### Task brief
Lines with the word "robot" are the ones wanted. Copy each of them from the entries below.

[Stored data — start]

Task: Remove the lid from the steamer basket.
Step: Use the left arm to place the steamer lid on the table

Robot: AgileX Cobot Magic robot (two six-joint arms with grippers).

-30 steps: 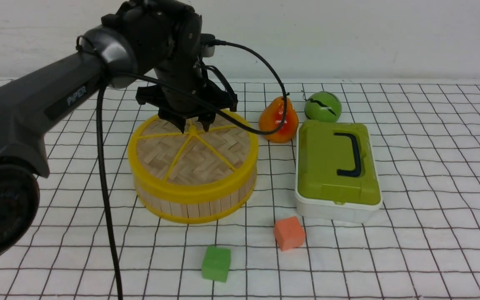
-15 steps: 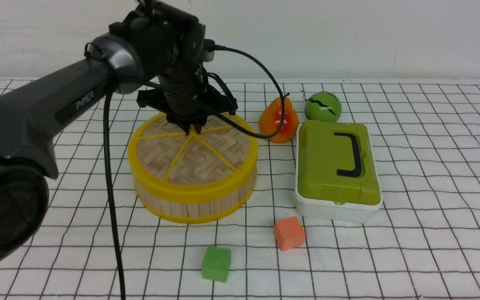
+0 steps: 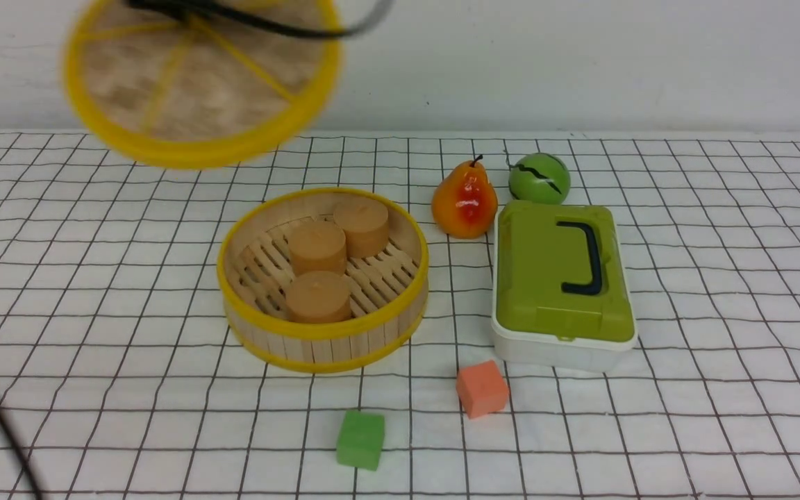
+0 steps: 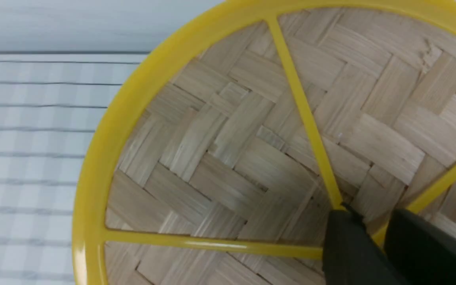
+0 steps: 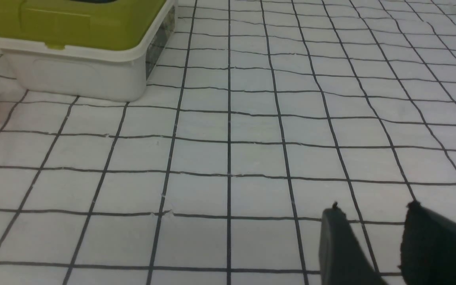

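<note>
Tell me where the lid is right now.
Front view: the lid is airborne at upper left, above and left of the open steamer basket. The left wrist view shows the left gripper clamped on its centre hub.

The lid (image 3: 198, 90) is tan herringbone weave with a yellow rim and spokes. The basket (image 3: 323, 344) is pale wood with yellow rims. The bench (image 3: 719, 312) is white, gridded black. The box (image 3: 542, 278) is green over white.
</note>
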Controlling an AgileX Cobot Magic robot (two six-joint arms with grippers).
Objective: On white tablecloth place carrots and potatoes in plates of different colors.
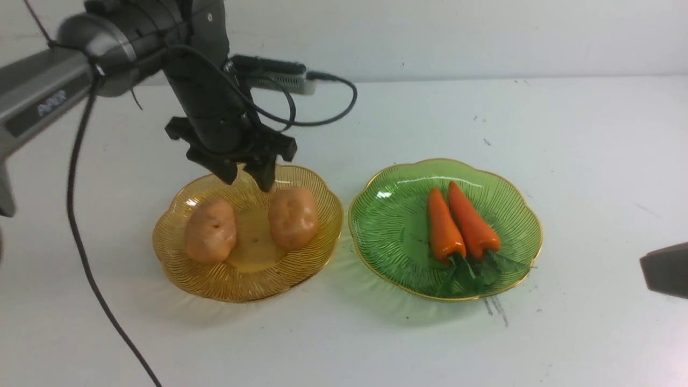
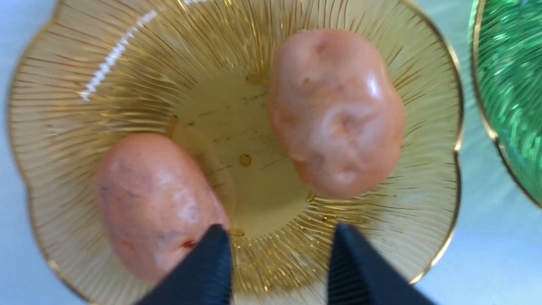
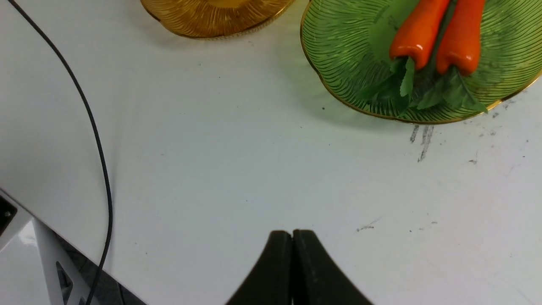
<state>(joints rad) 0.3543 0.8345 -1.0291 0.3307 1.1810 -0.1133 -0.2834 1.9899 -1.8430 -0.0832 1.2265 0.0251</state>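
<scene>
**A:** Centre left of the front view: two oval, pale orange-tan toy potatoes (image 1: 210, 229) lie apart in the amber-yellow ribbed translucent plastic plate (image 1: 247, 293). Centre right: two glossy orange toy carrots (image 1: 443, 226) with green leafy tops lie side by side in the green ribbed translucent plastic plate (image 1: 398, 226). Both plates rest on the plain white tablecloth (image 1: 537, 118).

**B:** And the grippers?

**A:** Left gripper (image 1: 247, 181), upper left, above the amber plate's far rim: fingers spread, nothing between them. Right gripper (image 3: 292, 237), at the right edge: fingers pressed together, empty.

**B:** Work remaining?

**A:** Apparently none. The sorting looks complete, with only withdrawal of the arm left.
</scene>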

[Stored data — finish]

### Exercise response
Robot: AgileX Cobot Magic robot (two six-joint arms with grippers).
Controlling an AgileX Cobot Magic robot (two six-joint arms with grippers).

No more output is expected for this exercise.